Heath, I was indeed working for a Styrian--a bunch of Styrians and a guy from the Dolomites, in fact! We didn't use Mangalitsas at the time, but I wonder if, way back, they made something similar with the cracklings, or grammeln, of Mangalitsa pigs.

I know some Styrians who make chocolate bars with Mangalitsa greaves.

In general, if a chef gets a Mangalitsa pig, he'll have greaves and use them. They are a real delicacy.

Heath, that sounds absolutely amazing.

Mangalitsa greaves taste much better than regular greaves. They taste lighter.

Check out Flucher's Grammelschokolade in this document:

I've visited her farm twice. The Grammelschokoladen are really great.

After all of this fact talk, I just want to offer a comment as a consumer of Mangalitsa sausage at Heartland recently.
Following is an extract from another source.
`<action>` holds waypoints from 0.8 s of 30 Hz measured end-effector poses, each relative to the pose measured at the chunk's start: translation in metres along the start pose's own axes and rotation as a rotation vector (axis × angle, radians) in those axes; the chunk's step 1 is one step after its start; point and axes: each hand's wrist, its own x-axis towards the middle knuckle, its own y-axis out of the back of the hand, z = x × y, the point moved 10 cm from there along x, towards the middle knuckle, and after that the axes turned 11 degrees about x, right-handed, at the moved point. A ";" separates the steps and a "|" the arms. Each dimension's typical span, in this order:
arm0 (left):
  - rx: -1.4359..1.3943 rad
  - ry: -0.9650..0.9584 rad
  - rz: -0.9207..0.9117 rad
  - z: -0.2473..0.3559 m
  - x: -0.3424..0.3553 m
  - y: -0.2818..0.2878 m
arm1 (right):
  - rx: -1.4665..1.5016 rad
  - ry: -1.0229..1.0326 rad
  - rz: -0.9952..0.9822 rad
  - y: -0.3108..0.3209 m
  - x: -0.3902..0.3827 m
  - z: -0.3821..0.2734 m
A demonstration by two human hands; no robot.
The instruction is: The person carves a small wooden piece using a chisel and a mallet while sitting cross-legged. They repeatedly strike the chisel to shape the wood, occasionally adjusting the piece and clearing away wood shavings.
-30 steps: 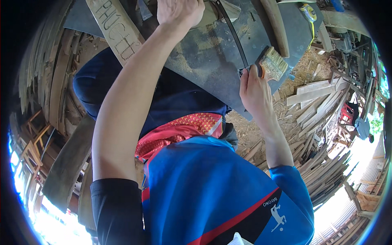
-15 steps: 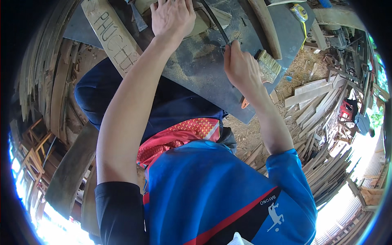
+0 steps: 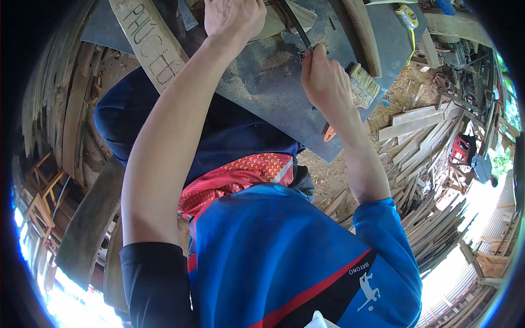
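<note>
Dusty grey bench: right hand closed around the near end of a dark rod over it, probably for control; left hand, apart, by pale wood, likely bracing it (fingers cropped, grip can't be told).

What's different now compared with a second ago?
The right hand has moved forward and left, gripping the thin dark bar throughout; an orange handle end now shows beside its wrist. The brush, tape measure and marked plank stayed put.
</note>
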 end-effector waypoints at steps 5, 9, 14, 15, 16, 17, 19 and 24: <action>-0.019 0.009 -0.006 -0.001 -0.002 0.000 | -0.041 0.046 0.039 0.002 0.017 -0.004; -0.007 0.024 -0.027 -0.001 -0.001 -0.001 | -0.023 0.089 0.034 0.003 0.021 -0.007; 0.010 0.029 -0.018 -0.003 -0.001 -0.008 | -0.039 0.030 -0.014 -0.004 0.022 -0.009; 0.015 0.030 -0.025 -0.003 -0.001 -0.009 | -0.042 0.041 -0.002 -0.004 0.024 -0.011; 0.021 0.031 -0.030 -0.003 -0.001 -0.010 | -0.045 0.053 0.010 -0.004 0.025 -0.013; -0.002 0.032 -0.023 -0.002 -0.003 -0.010 | -0.049 0.064 0.022 -0.003 0.027 -0.014; -0.039 0.016 -0.002 0.000 -0.002 -0.005 | -0.043 0.055 0.023 -0.006 0.030 -0.012; 0.028 0.008 -0.004 -0.002 -0.001 -0.003 | -0.071 0.016 0.019 -0.006 0.027 -0.014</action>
Far and away the best sausage that I have ever eaten-wonderfully rich without tasting fatty, but, oddly, rather lean. Eaten with housemade sauerkraut and a pint of beer, it thoroughly delighted every German gene in my body (and the other ones as well). I'll be back very soon for more Mangalitsa!


You are right to correct the author: this is a Hungarian Heritage Pig, not Italian.


Meat like Magalitsa needs to be made available in markets so that people can enjoy healthier as well as tastier pork meat. I would like to appreciate Lenny Russo for introducing this Mangalitsa to all. Usually pork seems to have lot of impurities and they are not considered healthy.